ACTIVITY | Only lines that contain the word "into" are to be returned from the data below.

▬▬▬▬▬▬

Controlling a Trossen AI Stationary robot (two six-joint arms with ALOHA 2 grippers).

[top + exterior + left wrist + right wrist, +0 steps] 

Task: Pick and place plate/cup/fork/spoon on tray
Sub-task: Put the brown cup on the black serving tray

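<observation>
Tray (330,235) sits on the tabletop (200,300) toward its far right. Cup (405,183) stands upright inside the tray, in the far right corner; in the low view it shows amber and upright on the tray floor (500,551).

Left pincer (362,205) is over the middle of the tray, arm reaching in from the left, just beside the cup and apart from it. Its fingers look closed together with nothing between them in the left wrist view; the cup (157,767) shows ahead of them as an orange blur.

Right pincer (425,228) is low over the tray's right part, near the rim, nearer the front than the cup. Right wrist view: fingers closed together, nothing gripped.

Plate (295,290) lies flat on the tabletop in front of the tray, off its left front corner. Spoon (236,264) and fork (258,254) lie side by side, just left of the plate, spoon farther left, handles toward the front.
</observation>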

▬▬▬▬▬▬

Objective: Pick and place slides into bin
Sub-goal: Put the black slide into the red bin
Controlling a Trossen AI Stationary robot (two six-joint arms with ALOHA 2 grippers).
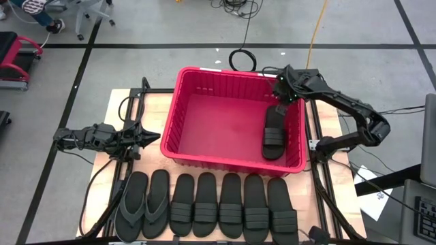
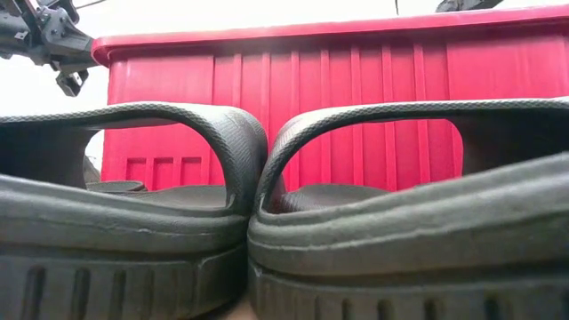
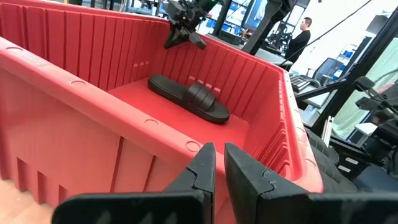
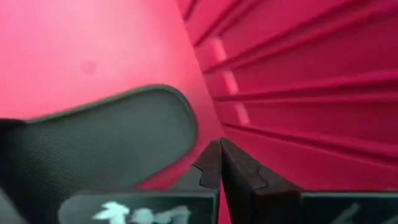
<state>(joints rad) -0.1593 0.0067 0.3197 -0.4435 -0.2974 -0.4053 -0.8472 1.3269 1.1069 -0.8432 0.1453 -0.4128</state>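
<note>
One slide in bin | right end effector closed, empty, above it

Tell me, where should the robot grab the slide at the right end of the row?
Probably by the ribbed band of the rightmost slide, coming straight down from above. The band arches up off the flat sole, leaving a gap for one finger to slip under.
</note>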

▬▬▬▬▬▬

RESULT FOR THIS EXERCISE |
Objective: Pick and place slides into bin
Sub-goal: Put the black slide into the red bin

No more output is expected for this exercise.